Opinion Pieces Discuss U.S. Zika Response, Call On Congress To Act

USA TODAY: Zika hits home while Congress fiddles: Column
Michele Barry, director, and Katherine States Burke, deputy director, both of the Center for Innovation in Global Health at Stanford University

“…As this [Zika] crisis unfolds, where is Congress? On vacation. … On this important health matter, Congress has failed us. Its political concerns pale beside the prospect of hundreds of babies born with severe birth defects … In addition, absent the public health campaign that the [Zika] bill would have funded, media and social networks will no doubt ignite outsized public fears, as we saw with the Ebola threat. … Senate Democratic Leader Harry Reid (D-Nev.) and Sen. Richard Blumenthal (D-Conn.) have called for the House and Senate to return to Washington and reconvene on an urgent basis to provide the Zika funding. Republican leadership should join the effort. Funding the battle against Zika is imperative, and the American people are watching and waiting” (8/2).

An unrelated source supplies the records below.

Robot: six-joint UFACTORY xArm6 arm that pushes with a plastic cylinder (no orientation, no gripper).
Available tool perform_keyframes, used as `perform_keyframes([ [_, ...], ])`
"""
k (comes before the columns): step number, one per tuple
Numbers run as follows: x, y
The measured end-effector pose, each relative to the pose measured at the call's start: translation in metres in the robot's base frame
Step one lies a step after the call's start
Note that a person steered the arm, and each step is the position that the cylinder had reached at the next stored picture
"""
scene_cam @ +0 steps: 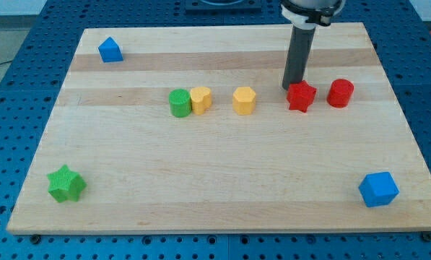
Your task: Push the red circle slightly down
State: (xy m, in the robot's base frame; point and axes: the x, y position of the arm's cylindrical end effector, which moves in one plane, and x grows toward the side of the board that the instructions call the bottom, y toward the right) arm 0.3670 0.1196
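the tabletop [222, 188] is a pale wooden board with lengthwise grain bands, lying on a blue perforated base [13, 65] that shows along every edge of the view. above the board's far edge, a strip of light floor shows at the view's top.

the red circle [340, 93] stands toward the view's right in the upper half of the board, just beside the red star [301, 96], which lies to its left with a narrow gap between them. my tip [293, 88] sits at the upper left edge of the red star, touching it or very nearly so. the end effector is a plain dark rod with nothing to open or close, and it holds nothing.

further left in the same row are a yellow hexagon [245, 100], then a second yellow block [200, 99] touching a green circle [179, 103]. a small blue block [110, 50] is near the top left corner, a green star [66, 183] near the bottom left, and a blue cube [378, 189] near the bottom right.
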Motion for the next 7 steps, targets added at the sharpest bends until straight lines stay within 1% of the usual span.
perform_keyframes([
  [1,-0.009,0.013],
  [3,-0.006,0.059],
  [6,0.002,0.066],
  [7,-0.005,0.074],
])
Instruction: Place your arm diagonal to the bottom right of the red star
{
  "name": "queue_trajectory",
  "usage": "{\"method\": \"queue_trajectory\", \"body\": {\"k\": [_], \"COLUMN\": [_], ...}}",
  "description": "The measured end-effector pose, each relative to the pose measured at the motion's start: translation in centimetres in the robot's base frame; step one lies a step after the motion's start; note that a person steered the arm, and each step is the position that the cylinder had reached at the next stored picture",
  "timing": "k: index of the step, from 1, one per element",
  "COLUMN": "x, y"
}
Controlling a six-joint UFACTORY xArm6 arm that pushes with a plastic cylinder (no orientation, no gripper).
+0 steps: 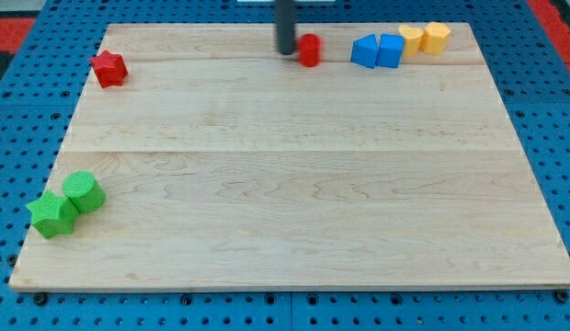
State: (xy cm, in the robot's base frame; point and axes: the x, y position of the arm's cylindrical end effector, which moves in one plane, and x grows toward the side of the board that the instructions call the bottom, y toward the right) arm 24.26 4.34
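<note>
Red star point(109, 69) lies at the wooden board's point(294, 211) upper left. My tip point(285, 51) stands well right of it, just beside a red block point(309, 50). No jaws: plain rod.

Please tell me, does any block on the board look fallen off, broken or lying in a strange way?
Nothing stands out. The red star, the red cylinder, the two blue blocks, the two yellow blocks, the green star and the green cylinder all rest on the wooden board. My tip is beside the red cylinder.
</note>
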Motion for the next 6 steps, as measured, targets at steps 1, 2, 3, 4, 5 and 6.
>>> {"method": "queue_trajectory", "body": {"k": [1, 2, 3, 4, 5, 6], "x": [0.4, 1.2, 2.6, 3.8, 9.4, 16.4], "y": [3.5, -4.7, -11.5, -14.7, -16.2, -24.7]}}
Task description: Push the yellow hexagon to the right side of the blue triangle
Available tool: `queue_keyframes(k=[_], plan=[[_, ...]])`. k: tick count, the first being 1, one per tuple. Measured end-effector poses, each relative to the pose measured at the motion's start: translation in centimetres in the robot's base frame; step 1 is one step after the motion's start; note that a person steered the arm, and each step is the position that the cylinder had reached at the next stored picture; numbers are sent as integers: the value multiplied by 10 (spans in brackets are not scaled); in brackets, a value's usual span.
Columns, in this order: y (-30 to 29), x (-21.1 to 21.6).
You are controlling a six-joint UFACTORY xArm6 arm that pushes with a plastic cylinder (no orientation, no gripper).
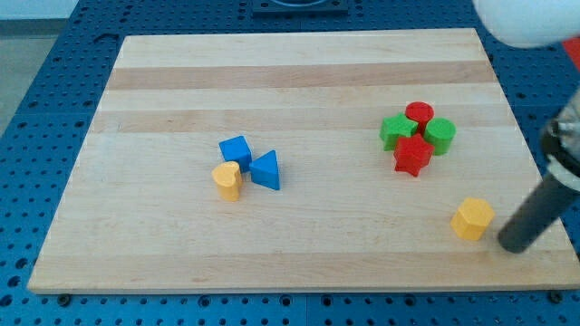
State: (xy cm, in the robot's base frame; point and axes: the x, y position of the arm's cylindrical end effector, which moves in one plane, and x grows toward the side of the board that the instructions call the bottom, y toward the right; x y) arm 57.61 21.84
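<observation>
The yellow hexagon point(473, 218) lies near the board's lower right. The blue triangle point(266, 169) sits left of the board's middle, touching a blue cube point(236, 151) and a yellow rounded block point(227, 180). My tip point(510, 244) is on the board just right of the yellow hexagon and slightly below it, a small gap apart. The rod slants up to the view's right.
A tight cluster sits at the right: a red cylinder point(419, 114), a green star-like block point(395, 131), a green cylinder point(440, 135) and a red star point(412, 155). The wooden board's point(299, 72) right edge is close behind my tip.
</observation>
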Motion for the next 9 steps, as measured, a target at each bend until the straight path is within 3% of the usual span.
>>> queue_keyframes(k=[2, 3, 4, 7, 8, 9], plan=[[-50, -28], [-24, -53], [-44, -62], [-203, -46], [-226, -46], [-208, -46]])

Forbes: Confronting The Growing Risk From Zika
Scott Gottlieb, physician and resident fellow at the American Enterprise Institute

“…Putting in place the infrastructure to thwart Zika and similar mosquito-born risks … should encompass five principles. First, better diagnostics to rapidly and accurately detect new infections; second, programs to collect and test mosquitoes to identify emerging outbreaks early; next vigilant mosquito abatement, and common sense consumer precautions; and finally, a rejection of the impulse to magnify and misrepresent these events for political gain, which can — over time — dull public interest by conflating real and amplified risks. … We should not have to treat our response to each outbreak as a new disaster, and lurch from one crisis to the next. … We can’t afford to play catch-up every time a new infection appears. The policy and infrastructure should already be in place” (8/4).

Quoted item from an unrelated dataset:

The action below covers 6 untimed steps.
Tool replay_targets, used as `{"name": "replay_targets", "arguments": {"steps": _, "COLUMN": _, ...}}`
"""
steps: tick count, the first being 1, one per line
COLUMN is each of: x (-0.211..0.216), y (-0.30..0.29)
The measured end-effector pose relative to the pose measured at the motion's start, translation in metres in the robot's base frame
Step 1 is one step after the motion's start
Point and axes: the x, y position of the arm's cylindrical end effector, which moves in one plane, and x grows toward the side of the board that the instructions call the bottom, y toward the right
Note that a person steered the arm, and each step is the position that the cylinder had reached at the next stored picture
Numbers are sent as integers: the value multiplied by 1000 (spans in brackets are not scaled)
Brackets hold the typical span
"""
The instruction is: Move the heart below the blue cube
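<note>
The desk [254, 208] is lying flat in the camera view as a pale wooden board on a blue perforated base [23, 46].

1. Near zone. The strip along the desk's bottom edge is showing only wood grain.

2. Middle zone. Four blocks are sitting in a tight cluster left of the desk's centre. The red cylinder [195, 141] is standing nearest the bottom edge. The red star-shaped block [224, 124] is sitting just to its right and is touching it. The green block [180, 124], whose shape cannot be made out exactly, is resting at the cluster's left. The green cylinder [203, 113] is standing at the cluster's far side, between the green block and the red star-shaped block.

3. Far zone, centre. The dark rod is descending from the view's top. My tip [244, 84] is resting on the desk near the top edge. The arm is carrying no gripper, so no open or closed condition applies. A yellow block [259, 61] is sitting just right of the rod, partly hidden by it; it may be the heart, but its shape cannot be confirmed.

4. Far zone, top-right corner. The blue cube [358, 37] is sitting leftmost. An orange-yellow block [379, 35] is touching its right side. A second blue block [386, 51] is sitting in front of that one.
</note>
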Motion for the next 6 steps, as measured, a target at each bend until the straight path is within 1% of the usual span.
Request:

The Hill: Doctors to Congress: Stop politics and fund Zika outbreak
Mary E. Norton, president of the Society for Maternal-Fetal Medicine

“…[T]he response by the government [to the Zika virus] at home and abroad is essential to ensure that Americans are protected and that this devastating disease is eradicated before more babies are impacted. … It is critical that the U.S. fund efforts to eradicate this virus. … It is far more effective for Congress to support infectious disease surveillance and research broadly through consistent annual appropriations, and to avert these urgent and unpredictable situations in the future. Given the potential for rapid global transmission of the Zika virus, it is imperative that the U.S. act quickly and that leaders on each side of the aisle, on both sides of the Capitol come together immediately when they return in September to hash out a deal for funding to combat Zika. Funding research and public health surveillance now will help to save dollars as well as lives” (8/3).